- PROMPT: Look through the entries for the string "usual" and copy every line where it shows up.

***

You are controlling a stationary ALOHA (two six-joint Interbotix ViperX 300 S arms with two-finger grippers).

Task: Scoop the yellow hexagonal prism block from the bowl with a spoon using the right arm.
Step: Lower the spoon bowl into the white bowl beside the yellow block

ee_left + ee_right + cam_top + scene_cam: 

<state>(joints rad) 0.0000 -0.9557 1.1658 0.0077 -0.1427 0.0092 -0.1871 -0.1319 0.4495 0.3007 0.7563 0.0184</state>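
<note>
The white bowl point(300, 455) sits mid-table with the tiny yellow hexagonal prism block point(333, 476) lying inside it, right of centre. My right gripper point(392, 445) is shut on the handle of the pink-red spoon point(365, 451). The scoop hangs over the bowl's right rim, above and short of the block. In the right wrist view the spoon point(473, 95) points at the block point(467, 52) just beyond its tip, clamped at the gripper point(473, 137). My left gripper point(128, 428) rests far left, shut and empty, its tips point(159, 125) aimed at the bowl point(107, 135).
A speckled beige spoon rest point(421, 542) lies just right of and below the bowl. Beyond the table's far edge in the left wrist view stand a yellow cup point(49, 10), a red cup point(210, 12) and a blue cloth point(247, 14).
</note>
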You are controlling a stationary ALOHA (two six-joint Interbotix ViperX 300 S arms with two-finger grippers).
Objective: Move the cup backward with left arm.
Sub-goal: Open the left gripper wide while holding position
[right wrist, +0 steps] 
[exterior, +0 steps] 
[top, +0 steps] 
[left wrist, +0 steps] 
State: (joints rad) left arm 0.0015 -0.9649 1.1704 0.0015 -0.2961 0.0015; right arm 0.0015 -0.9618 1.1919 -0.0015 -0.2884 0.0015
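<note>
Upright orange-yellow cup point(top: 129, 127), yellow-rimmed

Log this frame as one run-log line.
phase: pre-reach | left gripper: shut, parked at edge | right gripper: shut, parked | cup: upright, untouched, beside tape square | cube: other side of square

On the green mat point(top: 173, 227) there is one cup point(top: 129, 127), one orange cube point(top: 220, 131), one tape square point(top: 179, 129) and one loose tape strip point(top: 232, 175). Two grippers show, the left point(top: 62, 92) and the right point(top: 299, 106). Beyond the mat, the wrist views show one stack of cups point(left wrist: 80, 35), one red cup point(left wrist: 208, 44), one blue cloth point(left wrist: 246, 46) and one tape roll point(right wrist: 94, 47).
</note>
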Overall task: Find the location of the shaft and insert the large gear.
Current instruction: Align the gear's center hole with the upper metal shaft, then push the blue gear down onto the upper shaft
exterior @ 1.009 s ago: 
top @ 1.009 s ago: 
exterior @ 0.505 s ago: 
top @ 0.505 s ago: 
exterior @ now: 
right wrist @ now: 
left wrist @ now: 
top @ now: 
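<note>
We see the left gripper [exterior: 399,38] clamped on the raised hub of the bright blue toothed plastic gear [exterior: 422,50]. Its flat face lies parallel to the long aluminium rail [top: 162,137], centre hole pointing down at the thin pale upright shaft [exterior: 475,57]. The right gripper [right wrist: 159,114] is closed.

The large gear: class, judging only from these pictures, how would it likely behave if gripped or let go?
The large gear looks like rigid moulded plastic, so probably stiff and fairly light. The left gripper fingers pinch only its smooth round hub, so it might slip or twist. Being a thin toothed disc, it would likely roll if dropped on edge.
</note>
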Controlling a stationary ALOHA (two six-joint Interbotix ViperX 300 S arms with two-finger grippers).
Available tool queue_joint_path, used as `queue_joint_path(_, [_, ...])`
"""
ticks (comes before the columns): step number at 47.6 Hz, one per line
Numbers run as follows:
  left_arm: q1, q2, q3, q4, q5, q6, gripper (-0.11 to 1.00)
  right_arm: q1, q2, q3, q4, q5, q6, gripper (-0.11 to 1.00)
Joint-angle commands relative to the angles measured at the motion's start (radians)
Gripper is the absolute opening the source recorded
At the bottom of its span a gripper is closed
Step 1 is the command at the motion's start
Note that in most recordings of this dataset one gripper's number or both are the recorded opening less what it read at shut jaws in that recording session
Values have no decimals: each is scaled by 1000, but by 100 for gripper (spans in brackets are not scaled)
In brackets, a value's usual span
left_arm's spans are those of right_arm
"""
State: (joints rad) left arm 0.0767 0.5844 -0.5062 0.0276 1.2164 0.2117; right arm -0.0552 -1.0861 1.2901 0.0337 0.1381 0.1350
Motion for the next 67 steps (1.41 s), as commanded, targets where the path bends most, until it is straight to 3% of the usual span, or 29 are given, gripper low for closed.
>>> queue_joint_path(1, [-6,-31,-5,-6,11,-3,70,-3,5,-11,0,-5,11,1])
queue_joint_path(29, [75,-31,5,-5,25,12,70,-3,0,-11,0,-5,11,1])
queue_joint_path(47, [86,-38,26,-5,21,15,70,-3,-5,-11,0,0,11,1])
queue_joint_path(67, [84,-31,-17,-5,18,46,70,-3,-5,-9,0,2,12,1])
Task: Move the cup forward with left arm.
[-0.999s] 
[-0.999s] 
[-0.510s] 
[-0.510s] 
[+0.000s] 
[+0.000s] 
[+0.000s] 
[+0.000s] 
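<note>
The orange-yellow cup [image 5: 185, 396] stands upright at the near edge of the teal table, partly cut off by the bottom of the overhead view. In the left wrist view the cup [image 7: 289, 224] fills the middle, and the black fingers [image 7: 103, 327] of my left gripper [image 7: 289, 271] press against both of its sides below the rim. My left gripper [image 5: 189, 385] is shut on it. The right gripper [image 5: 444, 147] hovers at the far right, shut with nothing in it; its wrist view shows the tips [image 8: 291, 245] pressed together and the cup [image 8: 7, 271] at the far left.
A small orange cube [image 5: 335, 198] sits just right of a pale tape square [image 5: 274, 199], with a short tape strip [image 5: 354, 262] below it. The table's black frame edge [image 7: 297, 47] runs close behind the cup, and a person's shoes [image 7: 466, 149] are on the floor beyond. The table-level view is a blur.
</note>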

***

- ANSWER SECTION:
In brackets, a value's usual span
Motion for the next 67 steps (1.41 s), as commanded, targets where the path bends most, until it is straight to 3% of the usual span, or 29 are given, gripper low for closed.

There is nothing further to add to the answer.